Assignment:
In the entries that follow, the lines from the one with "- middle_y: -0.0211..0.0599" through the one with "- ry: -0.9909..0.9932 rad" are the ones to write out, exactly and with both ends included. Nothing else should appear.

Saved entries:
○ ○ ○
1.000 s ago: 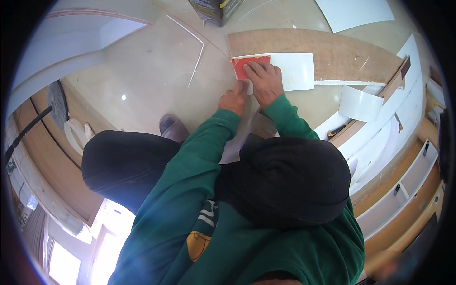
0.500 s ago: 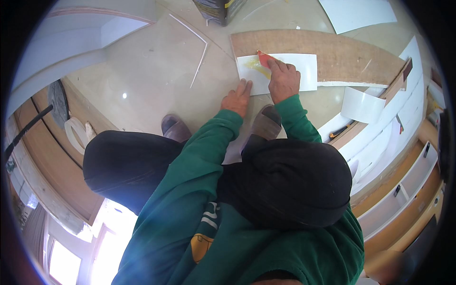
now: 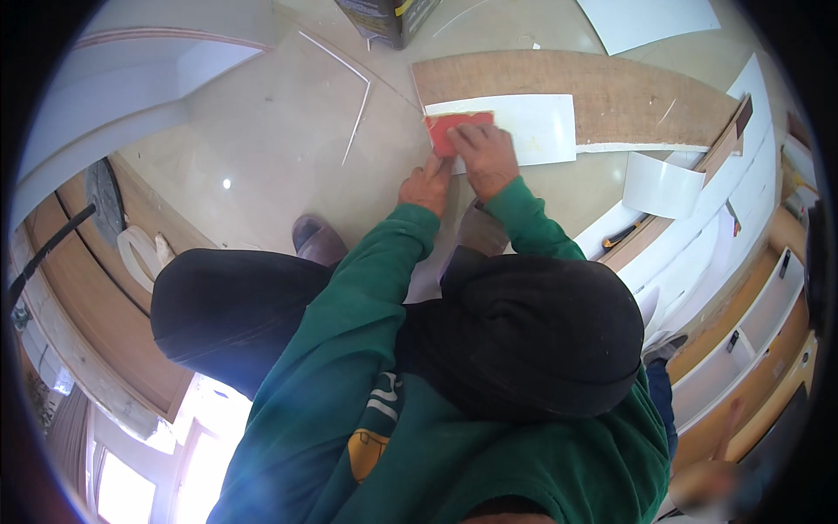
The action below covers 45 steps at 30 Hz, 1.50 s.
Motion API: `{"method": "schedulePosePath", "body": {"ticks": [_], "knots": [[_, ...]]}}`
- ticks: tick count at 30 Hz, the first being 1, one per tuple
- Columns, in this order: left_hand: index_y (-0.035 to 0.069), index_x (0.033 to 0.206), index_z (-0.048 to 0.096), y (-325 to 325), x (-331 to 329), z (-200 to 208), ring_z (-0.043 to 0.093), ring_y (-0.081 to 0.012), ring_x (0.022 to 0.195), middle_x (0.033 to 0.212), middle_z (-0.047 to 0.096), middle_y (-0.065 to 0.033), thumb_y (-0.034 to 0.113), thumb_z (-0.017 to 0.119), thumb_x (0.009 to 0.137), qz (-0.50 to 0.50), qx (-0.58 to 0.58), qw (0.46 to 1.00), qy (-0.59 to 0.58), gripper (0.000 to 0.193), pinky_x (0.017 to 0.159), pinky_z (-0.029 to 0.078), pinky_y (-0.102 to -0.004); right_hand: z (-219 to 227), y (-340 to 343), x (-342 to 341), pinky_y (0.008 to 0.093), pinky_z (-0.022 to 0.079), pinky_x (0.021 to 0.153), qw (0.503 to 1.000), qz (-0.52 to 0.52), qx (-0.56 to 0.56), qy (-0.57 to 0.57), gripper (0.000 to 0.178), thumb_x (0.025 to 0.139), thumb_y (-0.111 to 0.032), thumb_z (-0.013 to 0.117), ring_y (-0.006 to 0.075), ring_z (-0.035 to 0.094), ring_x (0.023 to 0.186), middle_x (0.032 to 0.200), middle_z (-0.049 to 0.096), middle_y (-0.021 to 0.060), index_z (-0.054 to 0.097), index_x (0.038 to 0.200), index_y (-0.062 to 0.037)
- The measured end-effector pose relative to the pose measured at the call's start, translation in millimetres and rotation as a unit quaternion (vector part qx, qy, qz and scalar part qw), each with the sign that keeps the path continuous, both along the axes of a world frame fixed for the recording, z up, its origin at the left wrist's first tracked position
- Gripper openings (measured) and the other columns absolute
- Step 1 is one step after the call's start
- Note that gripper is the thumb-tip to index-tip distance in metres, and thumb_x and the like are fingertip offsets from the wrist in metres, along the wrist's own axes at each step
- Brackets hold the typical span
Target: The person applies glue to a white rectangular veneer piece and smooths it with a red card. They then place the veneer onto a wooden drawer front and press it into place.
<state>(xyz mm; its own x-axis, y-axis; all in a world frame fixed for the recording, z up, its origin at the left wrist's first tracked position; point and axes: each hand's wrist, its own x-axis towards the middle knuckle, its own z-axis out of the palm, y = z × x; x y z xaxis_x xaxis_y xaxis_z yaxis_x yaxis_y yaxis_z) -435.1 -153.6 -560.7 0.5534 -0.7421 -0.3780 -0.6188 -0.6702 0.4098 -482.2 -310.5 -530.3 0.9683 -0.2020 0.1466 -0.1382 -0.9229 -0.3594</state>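
One hand, the right hand (image 3: 489,162), is bent partly closed, with its fingers on top of a red card (image 3: 452,127). It looks like the hand has hold of the card at its near right part, but the thumb is hard to see. The left hand (image 3: 422,189) is close by. One finger points out to the near left corner of a white sheet (image 3: 546,127), right by the edge of the card. It does not seem to grip anything. I cannot tell how far open its other fingers are.

The red card is over the left end of the white sheet. The sheet lies across the near left part of a long brown board (image 3: 628,87), and its near side sticks out past the board. There are faint yellow marks on the white, and the card has a yellowish, messy edge.

I think the step in hand is wiping something sticky, maybe glue, across the sheet with the card. The card being at the very end makes me think this is where a stroke starts or stops. The next move calls for a low, even push with the right hand, so the sticky stuff goes on thin. The left finger needs to press the corner so the sheet does not slide, and it must keep out of the card's way.

A dark can (image 3: 384,22) stands on the floor (image 3: 253,131), well apart from both hands.
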Motion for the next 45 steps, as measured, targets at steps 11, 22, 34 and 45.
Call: {"method": "schedulePosePath", "body": {"ticks": [11,22,34,45], "knots": [[0.019,0.140,0.044,4,-4,-13,0.064,-0.0294,0.084,0.142,0.045,-0.0051,0.019,0.053,0.090,0.003,-0.002,1.000,-0.031,0.050,0.071,0.054,-0.0423,6,-35,-28,0.0410,0.049,0.071,0.983,-0.172,-0.029,0.052,0.033,0.076,-0.005,0.058,0.0308,0.060,0.084,0.100,0.066,0.0093,0.065,0.108,-0.0067],[0.013,0.129,0.053,9,-2,-7,0.062,-0.0316,0.091,0.121,0.055,-0.0102,0.013,0.049,0.088,0.013,-0.068,0.998,0.010,0.041,0.077,0.052,-0.0441,5,9,-1,0.0396,0.046,0.080,0.998,0.022,0.042,0.051,0.035,0.074,-0.006,0.058,0.0264,0.056,0.095,0.103,0.063,0.0051,0.063,0.108,-0.0072],[0.012,0.105,0.071,-57,122,-2,0.063,-0.0309,0.095,0.101,0.063,-0.0148,0.019,0.069,0.083,0.120,-0.146,0.981,0.046,0.024,0.082,0.051,-0.0368,20,-2,-21,0.0389,0.046,0.080,0.992,0.045,0.056,0.103,0.033,0.074,-0.006,0.057,0.0261,0.054,0.097,0.103,0.062,0.0018,0.066,0.106,-0.0100],[0.014,0.088,0.077,-72,145,-14,0.068,-0.0223,0.085,0.092,0.071,-0.0077,0.027,0.079,0.073,0.092,-0.069,0.983,0.146,0.020,0.080,0.054,-0.0330,21,11,-60,0.0393,0.046,0.083,0.987,0.068,0.096,0.109,0.034,0.077,-0.006,0.056,0.0288,0.052,0.096,0.104,0.059,0.0051,0.063,0.110,-0.0071]]}}
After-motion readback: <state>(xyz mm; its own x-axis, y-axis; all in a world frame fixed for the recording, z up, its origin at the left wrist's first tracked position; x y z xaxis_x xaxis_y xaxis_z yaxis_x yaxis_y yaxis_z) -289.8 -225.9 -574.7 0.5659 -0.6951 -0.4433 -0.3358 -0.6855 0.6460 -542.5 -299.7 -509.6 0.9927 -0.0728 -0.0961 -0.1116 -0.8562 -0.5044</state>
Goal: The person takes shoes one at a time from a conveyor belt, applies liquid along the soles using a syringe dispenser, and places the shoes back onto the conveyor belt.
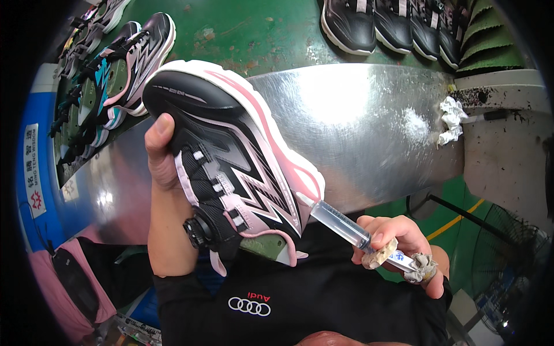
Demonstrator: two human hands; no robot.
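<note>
A black, pink and white sports shoe (236, 155) is held up in front of me, its toe toward the far left and its thick sole facing right. My left hand (161, 153) grips it from the left, thumb against the upper near the toe; the other fingers are hidden behind the shoe. In my right hand (404, 233) is a clear syringe (340, 223), fingers closed about its rear end. Beige and grey wads wrap its finger flange and plunger end. Its white nozzle meets the shoe near the heel, where upper and sole join; contact itself is hard to confirm.
Beneath lies a shiny steel sheet (375, 155) on a green bench (242, 34), with white residue and crumpled white paper (450, 121) at right. Black shoes (349, 29) line the far right; more shoes (141, 63) stand at left. A fan (508, 248) is at lower right.
</note>
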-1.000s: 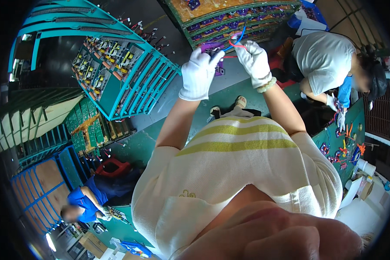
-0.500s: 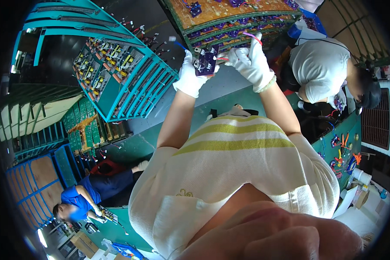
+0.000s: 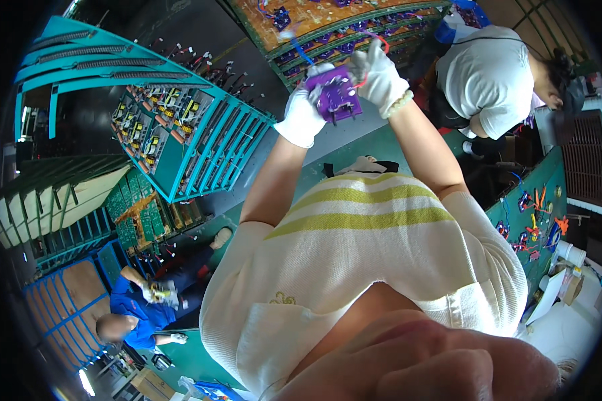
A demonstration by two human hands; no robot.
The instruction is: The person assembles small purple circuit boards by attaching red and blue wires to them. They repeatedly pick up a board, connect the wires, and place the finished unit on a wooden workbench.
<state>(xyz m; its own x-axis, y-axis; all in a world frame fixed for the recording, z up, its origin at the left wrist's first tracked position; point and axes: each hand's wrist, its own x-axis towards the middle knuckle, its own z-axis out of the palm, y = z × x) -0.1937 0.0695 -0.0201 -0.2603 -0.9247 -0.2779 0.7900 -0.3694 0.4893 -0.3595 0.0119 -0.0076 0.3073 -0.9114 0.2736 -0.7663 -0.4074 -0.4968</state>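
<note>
My gloved left hand (image 3: 304,112) grips a purple circuit board (image 3: 336,95) by its left side. Small parts and pins stick out from the board's face. A blue wire (image 3: 302,51) with a blurred pale end rises beyond my left fingers. Close to the board's right edge, my gloved right hand (image 3: 384,81) is closed around a red wire (image 3: 374,35). One stretch of that wire loops out past the fingertips, another shows between hand and board. The right fingertips are partly blurred.
A teal rack (image 3: 214,144) holding boards with yellow parts stands at left. Ahead is a wooden-topped shelf (image 3: 314,23) with more purple boards. One person in white (image 3: 485,80) bends at right; another in blue (image 3: 140,307) is at lower left. Tools lie on the green bench (image 3: 508,217).
The board has turned and tilted, moving slightly right. My right hand has come closer to it, still with the red wire. The person in blue has raised a held part.
</note>
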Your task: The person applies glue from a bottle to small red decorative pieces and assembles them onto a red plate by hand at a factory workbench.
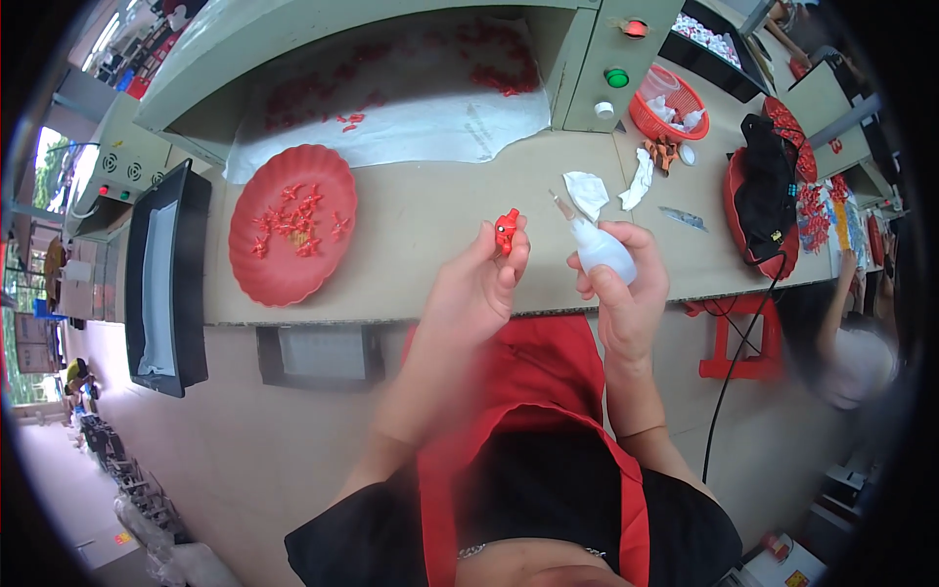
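Note:
Between the thumb and fingers of my left hand (482,279) is a small red plastic figure (506,232) with a dark and white spot on it. My right hand (631,293) is wrapped round a white squeeze bottle (603,248), its thin tip pointing up and to the left. The bottle's tip and the figure are apart. Left of my hands, a red scalloped tray (335,256) carries several small red plastic pieces (293,223). Crumpled white tissue (587,194) lies just beyond the bottle.
A pale green machine with a green button (616,77) spans the back, red parts on its white sheet (440,137). A black tray (140,293) stands at the left edge. Toward the right are a red basket (669,129), a flat blade (683,217), and black cloth (761,186) with a cable.

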`<state>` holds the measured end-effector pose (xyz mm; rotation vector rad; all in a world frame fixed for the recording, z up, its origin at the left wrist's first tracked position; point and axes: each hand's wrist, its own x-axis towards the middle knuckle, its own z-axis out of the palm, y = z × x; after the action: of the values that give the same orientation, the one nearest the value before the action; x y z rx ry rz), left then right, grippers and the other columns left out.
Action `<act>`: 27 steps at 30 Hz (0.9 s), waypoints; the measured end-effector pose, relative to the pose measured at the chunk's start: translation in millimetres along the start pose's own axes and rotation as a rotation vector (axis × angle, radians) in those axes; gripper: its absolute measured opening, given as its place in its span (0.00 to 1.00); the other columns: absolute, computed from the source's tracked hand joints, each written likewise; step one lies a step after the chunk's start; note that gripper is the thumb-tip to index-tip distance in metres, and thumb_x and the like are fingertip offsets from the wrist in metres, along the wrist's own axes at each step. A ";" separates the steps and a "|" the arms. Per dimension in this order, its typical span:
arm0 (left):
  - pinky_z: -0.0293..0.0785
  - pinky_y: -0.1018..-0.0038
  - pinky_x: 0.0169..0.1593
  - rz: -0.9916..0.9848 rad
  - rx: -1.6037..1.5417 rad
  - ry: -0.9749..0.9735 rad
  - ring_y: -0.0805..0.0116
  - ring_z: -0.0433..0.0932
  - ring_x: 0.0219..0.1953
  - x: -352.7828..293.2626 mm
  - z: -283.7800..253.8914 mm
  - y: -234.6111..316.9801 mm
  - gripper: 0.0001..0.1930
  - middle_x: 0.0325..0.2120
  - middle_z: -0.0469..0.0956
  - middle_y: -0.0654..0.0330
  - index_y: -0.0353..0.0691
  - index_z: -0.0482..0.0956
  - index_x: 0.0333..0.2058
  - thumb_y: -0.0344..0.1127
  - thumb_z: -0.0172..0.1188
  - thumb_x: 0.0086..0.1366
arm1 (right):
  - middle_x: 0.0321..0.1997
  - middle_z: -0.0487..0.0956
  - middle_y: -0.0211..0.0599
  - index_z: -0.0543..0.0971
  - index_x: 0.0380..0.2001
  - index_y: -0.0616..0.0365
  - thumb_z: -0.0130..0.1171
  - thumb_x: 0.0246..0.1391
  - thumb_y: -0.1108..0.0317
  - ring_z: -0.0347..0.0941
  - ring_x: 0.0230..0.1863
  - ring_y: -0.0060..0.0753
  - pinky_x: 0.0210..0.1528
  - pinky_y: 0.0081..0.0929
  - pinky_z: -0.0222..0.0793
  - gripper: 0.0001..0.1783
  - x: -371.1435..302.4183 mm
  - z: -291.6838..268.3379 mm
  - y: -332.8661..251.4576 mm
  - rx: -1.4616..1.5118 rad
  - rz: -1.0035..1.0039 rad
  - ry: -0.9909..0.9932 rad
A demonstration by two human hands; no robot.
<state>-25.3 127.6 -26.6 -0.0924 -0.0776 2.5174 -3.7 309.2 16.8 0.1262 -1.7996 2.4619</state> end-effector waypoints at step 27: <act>0.73 0.80 0.43 0.268 0.373 0.191 0.73 0.73 0.42 -9.9 -0.1 -6.0 0.15 0.40 0.71 0.61 0.37 0.67 0.47 0.39 0.49 0.65 | 0.21 0.75 0.37 0.74 0.34 0.64 0.58 0.30 0.82 0.66 0.13 0.29 0.15 0.20 0.61 0.20 12.0 20.3 8.2 -0.650 -0.733 -0.171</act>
<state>-13.8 126.7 -25.8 -0.2004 0.5110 2.7259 -16.3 287.7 16.7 0.7899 -2.0252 1.3500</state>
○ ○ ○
Answer below:
  - middle_y: -0.0211..0.0599
  - index_z: -0.0543..0.0971
  - index_x: 0.0380..0.2001
  - index_y: -0.0616..0.0365
  - thumb_z: -0.0130..0.1171
  - thumb_x: 0.0246..0.1391
  - thumb_y: -0.1108..0.0317
  - ring_z: -0.0347..0.0941
  - ring_x: 0.0230..0.1863
  - ring_y: -0.0060..0.0753
  - pinky_x: 0.0210..0.1528
  - pinky_y: 0.0081..0.0929
  - pinky_z: -0.0222..0.0793
  - gripper: 0.0001..0.1783
  - x: -371.1435..302.4183 mm
  - z: -291.6838..268.3379 mm
  - y: -332.8661..251.4576 mm
  - rx: -1.4616..1.5118 rad
  - rz: -1.0035..1.0039 rad
  - ry: -0.9909..0.9932 rad

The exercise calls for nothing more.